◆ **Problem description**: Set down each line of the data exactly, but not the pictures.

*** Stored data Section Begins ***

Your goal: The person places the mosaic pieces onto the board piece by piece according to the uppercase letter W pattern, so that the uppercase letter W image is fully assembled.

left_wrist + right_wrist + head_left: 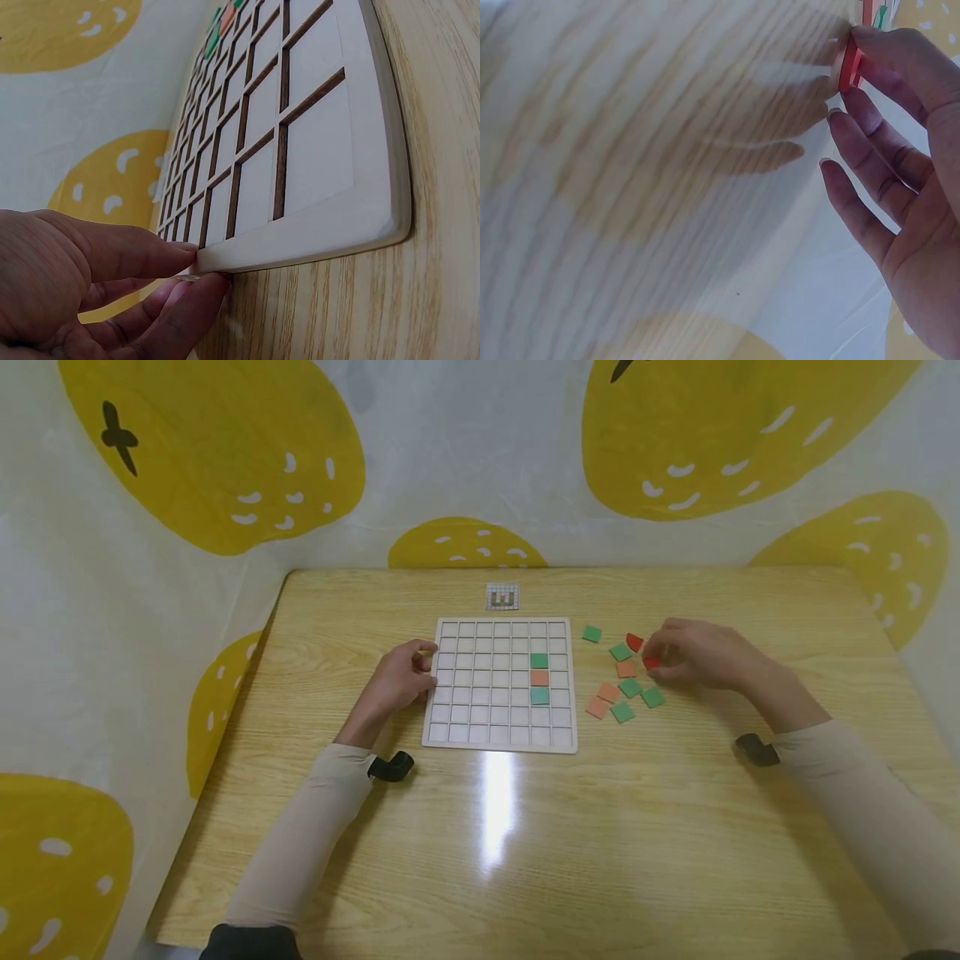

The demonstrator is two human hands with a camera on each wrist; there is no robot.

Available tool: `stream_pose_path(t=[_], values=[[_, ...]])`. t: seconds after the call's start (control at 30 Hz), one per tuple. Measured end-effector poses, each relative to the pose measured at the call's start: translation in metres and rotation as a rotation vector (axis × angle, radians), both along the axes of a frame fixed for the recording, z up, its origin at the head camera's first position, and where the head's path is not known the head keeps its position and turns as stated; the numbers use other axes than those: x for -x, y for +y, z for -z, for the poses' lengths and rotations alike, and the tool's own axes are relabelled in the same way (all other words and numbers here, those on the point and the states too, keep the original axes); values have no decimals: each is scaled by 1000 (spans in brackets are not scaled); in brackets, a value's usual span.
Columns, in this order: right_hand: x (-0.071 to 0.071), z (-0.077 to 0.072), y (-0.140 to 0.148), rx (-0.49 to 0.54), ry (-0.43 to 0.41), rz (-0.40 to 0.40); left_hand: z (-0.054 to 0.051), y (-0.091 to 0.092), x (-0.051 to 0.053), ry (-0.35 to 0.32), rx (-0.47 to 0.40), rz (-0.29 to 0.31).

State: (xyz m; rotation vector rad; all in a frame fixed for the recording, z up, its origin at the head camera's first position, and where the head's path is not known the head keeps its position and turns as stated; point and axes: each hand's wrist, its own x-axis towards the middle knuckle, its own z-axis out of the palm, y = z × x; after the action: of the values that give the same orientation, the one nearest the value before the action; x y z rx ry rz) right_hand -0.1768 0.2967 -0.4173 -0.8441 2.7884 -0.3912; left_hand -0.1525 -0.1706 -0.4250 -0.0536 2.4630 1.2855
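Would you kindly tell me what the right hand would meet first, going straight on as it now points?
Past the red piece it holds, the right hand would probably meet the nearest orange tile, though depth is hard to judge.

No readable text

Can read no word, number, label or brand in any of the three views. Comes nearest to a sign on the small card (502, 597), set on the counter (427, 860) just beyond the far edge of the gridded board (481, 696). Shows there a fine printed grid with a darker figure, somewhat like a squared W with three upright strokes. Is too small to tell as a letter or as plain patterning.
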Motion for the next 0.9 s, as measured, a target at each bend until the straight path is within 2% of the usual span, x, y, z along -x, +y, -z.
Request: stream_pose_path(t=[0.5,0.9], values=[[-4,0,0,38,-5,-15,0,0,-1,-4,-1,-3],[2,4,4,84,9,-19,-2,0,-2,-8,6,-1]])
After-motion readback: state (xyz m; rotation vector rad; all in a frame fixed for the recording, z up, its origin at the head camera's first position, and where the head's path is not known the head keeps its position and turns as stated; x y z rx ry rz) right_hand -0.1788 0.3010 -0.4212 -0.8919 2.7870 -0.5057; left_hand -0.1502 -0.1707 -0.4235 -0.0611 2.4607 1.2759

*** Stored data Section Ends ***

◆ **Answer section**:
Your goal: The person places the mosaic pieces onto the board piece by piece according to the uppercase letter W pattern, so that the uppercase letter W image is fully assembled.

left_wrist + right_wrist + head_left: 

The demonstrator is two human hands with a camera on each wrist; there is no robot.

Available tool: `stream_pose_path(t=[_], values=[[_, ...]])`. t: seconds after the call's start (control at 30 Hz), one per tuple. Measured end-effector poses, each relative to the pose measured at the call's start: translation in metres and rotation as a rotation vector (axis × angle, radians), both along the axes of a frame fixed for the recording, z up, its origin at the head camera's first position, and where the head's path is not known the head keeps its position and turns as stated; the numbers use other axes than those: x for -x, y for +y, z for -z, for the poses' lengths and rotations alike, and the tool's own axes are relabelled in the same way (all other words and numbers here, those on the point and the states too, keep the original axes); values have no decimals: each is scaled by 1000 (spans in brackets are not scaled); in brackets, a value's usual span.
Columns, in this order: right_hand: x (-0.071 to 0.071), z (-0.077 to 0.072), y (-0.140 to 0.148), rx (-0.49 to 0.54), ry (-0.43 to 0.41), rz (-0.40 to 0.40); left_hand: z (-0.054 to 0.051), y (-0.091 to 0.092), x (-0.051 to 0.053), ry (-0.35 to 0.32), rx (-0.47 to 0.40), rz (-0.29 to 0.31).

State: (xyz m; rotation vector rad; all in a frame fixed for the recording, z up, its origin at the head camera's first position, and where the head's path is not known the head keeps its position and turns as stated; point and axes: each hand's wrist, its own x-axis towards the middle knuckle, its own z-axis out of the palm, y = z × x; after the action: of the values that give the same orientation, the one nearest the value before the action; x y z rx ry rz) right_hand -0.1768 0.2967 -0.4173 -0.8441 2.7884 -0.3912; left_hand -0.1525 -0.1706 -0.4250 -0.0536 2.4630 1.2855
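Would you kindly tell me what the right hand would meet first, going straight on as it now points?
Past the red piece it holds, the right hand would probably meet the nearest orange tile, though depth is hard to judge.

No readable text

Can read no word, number, label or brand in any of the three views. Comes nearest to a sign on the small card (502, 597), set on the counter (427, 860) just beyond the far edge of the gridded board (481, 696). Shows there a fine printed grid with a darker figure, somewhat like a squared W with three upright strokes. Is too small to tell as a letter or as plain patterning.
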Motion for the next 0.9 s, as measured, a target at each bend until the straight path is within 2% of the usual span, x, y, z along -x, +y, -z.
Request: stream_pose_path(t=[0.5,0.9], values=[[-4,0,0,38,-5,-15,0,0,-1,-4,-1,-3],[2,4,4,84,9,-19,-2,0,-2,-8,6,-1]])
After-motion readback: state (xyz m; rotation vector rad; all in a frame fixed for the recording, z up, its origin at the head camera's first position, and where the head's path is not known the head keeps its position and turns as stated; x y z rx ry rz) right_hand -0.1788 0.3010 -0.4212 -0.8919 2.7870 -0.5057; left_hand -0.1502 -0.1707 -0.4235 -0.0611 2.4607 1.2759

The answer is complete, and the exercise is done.